*Work item*: Please repeat only the lines below starting at the line that holds "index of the" and ending at the line that holds "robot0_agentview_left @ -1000", exactly, with both of those lines included and every picture omitted.

*Dataset content*:

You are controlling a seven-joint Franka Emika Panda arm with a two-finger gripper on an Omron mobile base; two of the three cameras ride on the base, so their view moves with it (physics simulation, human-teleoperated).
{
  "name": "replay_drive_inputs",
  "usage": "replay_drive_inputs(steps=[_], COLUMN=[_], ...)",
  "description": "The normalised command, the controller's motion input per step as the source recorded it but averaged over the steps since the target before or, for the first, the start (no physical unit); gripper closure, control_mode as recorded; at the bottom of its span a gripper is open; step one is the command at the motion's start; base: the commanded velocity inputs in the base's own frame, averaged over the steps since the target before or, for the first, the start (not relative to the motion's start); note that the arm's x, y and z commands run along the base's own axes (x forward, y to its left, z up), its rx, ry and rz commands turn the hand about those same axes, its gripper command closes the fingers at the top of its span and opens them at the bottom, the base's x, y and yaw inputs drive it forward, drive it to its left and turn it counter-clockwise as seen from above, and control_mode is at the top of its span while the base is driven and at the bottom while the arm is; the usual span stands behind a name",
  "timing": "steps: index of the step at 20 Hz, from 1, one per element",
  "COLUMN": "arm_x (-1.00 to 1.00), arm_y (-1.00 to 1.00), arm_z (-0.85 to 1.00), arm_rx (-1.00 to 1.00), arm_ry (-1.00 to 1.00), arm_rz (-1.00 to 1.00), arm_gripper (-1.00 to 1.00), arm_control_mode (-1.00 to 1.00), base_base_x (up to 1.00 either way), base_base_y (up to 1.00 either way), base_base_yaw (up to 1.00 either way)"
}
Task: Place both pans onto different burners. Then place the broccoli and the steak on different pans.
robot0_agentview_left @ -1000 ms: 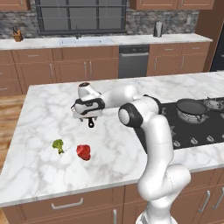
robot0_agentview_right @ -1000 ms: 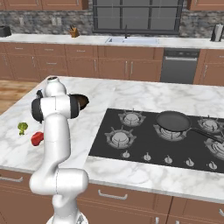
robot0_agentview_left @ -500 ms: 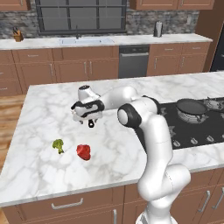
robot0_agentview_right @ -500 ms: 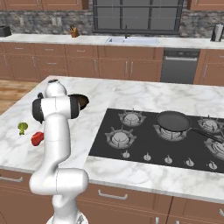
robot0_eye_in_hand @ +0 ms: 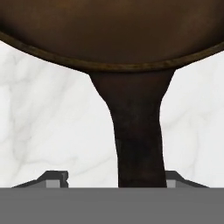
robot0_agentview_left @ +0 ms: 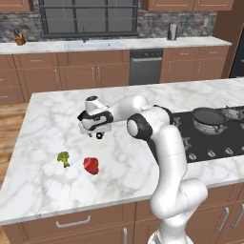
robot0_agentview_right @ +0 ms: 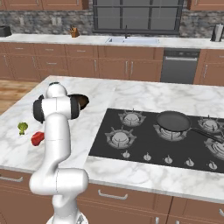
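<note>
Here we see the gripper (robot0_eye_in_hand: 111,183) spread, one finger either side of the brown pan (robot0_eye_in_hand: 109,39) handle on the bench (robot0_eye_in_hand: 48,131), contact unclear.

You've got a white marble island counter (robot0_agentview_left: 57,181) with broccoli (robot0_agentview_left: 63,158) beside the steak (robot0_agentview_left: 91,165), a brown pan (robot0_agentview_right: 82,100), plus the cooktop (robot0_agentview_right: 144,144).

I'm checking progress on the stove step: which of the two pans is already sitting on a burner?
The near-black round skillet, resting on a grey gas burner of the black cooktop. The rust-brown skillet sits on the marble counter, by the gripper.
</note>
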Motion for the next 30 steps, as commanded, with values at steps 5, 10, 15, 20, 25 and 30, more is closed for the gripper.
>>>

*Answer section*:
  "timing": "steps: index of the step at 20 Hz, from 1, one per element",
  "COLUMN": "arm_x (-1.00 to 1.00), arm_y (-1.00 to 1.00), arm_z (-0.85 to 1.00), arm_rx (-1.00 to 1.00), arm_ry (-1.00 to 1.00), arm_rz (-1.00 to 1.00), arm_gripper (-1.00 to 1.00), arm_control_mode (-1.00 to 1.00), base_base_x (up to 1.00 either way), base_base_y (up to 1.00 either way), base_base_yaw (up to 1.00 either way)"
}
Task: Place both pans onto different burners. Then place the broccoli and the steak on different pans.
robot0_agentview_left @ -1000 ms: 

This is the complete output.